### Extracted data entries
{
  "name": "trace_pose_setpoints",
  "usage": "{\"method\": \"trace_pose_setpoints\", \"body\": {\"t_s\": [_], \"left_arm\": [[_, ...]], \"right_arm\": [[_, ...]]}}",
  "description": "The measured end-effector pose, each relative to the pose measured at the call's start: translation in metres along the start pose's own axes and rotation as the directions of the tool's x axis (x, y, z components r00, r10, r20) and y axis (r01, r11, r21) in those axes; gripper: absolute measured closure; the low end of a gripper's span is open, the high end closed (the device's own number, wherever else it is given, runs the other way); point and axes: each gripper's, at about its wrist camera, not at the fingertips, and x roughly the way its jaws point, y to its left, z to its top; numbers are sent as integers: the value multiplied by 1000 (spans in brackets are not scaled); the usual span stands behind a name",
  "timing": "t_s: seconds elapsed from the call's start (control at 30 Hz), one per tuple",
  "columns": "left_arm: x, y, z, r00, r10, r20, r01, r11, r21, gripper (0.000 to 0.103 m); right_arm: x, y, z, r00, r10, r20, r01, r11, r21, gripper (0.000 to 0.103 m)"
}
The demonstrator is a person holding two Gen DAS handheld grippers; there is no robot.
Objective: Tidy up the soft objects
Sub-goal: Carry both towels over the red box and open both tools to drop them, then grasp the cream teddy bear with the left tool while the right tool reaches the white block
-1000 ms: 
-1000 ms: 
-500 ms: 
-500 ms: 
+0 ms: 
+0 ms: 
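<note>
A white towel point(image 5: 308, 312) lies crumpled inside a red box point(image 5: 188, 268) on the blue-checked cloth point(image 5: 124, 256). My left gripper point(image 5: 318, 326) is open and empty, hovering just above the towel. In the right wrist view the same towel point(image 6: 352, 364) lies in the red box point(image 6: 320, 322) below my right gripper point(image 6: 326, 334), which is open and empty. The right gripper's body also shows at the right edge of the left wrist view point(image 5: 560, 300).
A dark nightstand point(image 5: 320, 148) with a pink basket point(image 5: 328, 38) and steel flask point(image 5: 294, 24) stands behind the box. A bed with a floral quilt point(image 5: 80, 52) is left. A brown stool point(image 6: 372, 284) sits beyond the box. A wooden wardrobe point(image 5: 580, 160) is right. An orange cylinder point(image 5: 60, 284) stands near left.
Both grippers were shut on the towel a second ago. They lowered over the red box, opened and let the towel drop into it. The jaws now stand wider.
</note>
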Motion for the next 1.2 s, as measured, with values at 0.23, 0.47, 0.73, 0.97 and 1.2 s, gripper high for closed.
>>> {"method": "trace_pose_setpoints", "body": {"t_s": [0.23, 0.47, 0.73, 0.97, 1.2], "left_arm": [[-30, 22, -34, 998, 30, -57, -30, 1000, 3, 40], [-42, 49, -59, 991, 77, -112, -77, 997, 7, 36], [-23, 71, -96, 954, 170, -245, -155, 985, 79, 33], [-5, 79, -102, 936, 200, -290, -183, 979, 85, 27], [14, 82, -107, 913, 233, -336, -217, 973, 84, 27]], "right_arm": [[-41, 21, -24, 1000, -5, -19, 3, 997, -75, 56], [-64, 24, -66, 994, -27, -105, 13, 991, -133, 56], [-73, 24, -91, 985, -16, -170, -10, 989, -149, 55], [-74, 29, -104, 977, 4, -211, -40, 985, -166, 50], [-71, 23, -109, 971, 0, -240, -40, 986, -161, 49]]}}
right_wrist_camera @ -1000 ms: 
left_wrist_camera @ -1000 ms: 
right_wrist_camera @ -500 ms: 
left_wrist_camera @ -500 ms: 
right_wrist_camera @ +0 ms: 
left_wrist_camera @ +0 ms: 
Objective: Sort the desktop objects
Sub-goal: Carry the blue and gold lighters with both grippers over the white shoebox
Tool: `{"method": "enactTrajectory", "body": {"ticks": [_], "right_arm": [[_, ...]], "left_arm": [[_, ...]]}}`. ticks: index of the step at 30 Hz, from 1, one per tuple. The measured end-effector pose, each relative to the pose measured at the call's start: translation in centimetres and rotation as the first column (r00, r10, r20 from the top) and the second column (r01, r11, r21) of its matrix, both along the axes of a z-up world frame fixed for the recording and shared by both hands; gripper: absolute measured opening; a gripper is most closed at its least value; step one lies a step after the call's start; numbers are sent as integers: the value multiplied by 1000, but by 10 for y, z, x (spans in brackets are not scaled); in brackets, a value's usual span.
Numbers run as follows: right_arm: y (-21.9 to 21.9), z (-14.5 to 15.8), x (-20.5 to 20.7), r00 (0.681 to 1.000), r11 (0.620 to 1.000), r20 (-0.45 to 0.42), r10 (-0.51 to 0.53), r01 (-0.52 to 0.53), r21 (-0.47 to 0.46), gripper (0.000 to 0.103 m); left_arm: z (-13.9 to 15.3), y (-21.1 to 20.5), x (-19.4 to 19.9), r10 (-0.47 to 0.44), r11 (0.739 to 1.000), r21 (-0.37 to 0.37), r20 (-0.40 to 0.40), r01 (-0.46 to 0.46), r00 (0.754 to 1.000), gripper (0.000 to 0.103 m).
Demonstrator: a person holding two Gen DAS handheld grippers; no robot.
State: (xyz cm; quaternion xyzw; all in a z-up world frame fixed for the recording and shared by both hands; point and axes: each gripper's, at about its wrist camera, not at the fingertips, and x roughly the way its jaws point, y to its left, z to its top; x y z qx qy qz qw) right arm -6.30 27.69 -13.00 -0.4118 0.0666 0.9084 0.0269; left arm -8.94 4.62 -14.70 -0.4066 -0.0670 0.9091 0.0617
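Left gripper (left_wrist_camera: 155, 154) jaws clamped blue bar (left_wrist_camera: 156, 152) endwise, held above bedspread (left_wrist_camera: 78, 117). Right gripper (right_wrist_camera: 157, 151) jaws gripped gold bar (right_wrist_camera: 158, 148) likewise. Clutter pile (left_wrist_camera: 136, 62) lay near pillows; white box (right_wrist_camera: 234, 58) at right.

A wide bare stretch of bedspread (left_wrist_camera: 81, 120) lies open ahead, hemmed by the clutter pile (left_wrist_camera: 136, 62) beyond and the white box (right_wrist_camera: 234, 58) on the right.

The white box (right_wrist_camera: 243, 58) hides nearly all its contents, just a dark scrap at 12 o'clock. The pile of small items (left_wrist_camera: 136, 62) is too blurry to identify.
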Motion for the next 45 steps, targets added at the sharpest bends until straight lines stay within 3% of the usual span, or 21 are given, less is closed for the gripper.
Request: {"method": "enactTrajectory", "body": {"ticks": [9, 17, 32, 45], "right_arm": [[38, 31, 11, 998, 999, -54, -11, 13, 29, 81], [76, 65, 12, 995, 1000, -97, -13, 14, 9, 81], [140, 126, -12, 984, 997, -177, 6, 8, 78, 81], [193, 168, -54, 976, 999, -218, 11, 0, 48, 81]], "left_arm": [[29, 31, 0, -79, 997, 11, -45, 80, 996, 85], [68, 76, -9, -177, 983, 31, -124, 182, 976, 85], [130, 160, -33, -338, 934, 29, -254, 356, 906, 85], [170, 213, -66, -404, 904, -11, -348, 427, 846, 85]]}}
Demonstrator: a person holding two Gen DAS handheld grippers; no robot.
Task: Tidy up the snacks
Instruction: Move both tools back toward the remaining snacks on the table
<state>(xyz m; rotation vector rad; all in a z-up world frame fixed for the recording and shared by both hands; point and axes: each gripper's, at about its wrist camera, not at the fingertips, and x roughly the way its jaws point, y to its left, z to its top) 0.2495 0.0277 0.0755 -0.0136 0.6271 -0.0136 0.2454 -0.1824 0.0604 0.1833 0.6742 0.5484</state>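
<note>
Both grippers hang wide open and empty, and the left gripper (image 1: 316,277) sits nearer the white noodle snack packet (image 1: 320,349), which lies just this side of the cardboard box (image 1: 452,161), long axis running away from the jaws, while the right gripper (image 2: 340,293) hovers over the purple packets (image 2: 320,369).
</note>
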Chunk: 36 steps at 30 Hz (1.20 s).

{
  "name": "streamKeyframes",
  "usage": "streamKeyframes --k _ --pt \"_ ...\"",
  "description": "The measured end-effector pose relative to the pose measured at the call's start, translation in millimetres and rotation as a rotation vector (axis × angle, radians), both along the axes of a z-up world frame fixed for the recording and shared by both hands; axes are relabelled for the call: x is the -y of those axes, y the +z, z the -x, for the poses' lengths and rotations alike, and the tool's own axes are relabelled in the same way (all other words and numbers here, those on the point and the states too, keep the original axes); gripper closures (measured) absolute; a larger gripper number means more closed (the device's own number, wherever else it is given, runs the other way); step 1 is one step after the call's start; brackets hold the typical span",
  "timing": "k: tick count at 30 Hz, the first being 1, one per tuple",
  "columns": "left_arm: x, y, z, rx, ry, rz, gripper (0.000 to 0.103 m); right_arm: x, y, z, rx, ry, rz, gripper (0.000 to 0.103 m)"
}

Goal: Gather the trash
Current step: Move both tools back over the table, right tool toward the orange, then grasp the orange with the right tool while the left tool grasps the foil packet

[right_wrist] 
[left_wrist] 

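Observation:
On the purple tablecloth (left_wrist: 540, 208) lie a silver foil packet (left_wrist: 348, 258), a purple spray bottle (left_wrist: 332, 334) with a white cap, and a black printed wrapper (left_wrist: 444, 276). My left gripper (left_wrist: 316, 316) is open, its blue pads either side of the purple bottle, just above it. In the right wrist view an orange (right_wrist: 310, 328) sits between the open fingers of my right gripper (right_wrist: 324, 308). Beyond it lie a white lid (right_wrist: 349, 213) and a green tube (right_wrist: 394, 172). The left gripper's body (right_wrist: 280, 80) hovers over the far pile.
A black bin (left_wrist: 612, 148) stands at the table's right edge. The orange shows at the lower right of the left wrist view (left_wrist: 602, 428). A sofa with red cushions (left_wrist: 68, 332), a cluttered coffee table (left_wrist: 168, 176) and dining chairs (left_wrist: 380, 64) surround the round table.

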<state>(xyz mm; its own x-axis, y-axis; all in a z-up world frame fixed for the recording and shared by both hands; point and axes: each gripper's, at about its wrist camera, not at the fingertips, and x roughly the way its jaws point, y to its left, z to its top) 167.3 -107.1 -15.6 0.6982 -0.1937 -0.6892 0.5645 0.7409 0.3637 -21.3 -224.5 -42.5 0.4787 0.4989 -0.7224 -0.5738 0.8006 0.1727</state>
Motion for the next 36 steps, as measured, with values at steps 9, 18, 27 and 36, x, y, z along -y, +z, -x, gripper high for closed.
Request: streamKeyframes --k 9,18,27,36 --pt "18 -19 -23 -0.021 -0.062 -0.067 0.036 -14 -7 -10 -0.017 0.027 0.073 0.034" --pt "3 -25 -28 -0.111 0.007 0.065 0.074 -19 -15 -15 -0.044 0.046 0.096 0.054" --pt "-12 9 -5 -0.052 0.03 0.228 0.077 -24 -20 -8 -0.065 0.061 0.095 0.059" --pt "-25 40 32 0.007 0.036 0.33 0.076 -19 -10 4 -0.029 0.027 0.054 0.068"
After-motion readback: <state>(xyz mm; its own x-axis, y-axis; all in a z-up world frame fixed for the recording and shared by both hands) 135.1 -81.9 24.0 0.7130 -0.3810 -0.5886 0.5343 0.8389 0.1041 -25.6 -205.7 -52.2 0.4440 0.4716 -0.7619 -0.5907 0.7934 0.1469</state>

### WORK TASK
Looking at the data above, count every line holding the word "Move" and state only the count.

### ANSWER SECTION
2